Activity
The copy you return should hold only the lines from the top of the data below through the line with "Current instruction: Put", each duplicated exactly and with no pictures.

»»

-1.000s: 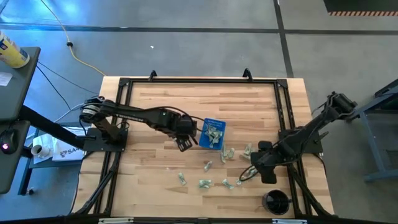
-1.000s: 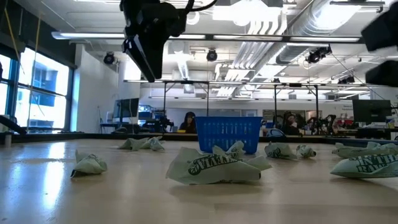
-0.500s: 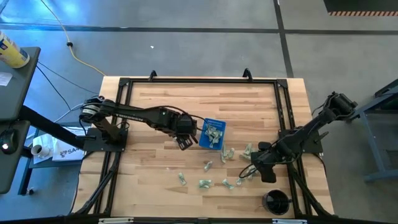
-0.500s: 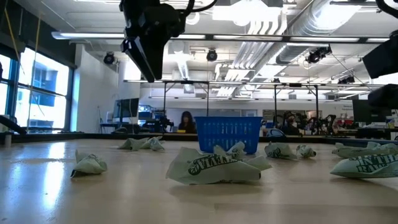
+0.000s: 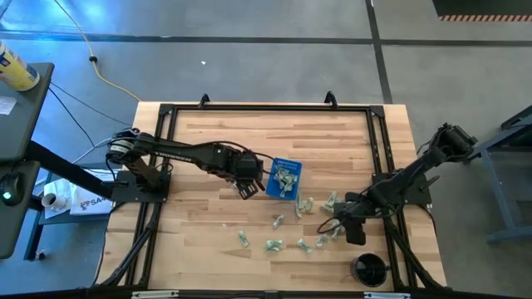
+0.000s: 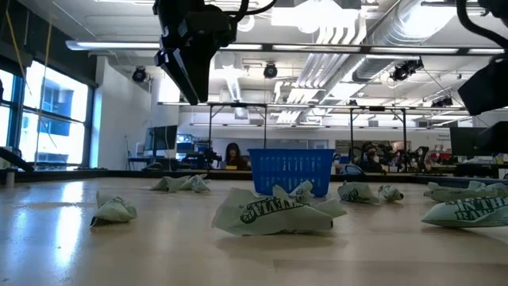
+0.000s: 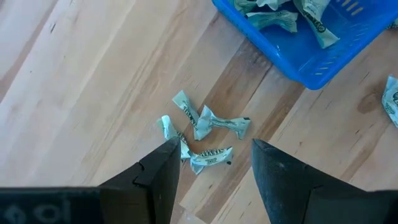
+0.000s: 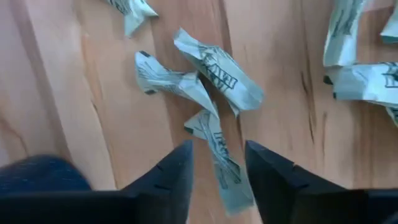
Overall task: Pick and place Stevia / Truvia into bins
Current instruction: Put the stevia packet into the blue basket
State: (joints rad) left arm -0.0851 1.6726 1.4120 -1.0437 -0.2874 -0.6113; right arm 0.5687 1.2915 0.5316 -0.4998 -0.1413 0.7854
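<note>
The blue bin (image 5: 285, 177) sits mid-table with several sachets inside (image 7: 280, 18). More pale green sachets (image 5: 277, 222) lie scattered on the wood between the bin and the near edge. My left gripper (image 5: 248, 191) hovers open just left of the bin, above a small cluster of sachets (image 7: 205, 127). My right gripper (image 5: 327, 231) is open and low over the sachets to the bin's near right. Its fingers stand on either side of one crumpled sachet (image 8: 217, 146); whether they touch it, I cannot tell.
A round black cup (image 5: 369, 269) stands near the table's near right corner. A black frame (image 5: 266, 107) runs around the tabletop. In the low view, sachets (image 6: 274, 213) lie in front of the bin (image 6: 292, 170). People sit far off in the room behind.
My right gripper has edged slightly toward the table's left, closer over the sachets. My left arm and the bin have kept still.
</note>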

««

Output for this task
-1.000s: 
-1.000s: 
-0.500s: 
-0.500s: 
+0.000s: 
+0.000s: 
+0.000s: 
+0.000s: 
Overall task: Pick and place Stevia / Truvia into bins
Current instruction: Put the stevia packet into the blue basket

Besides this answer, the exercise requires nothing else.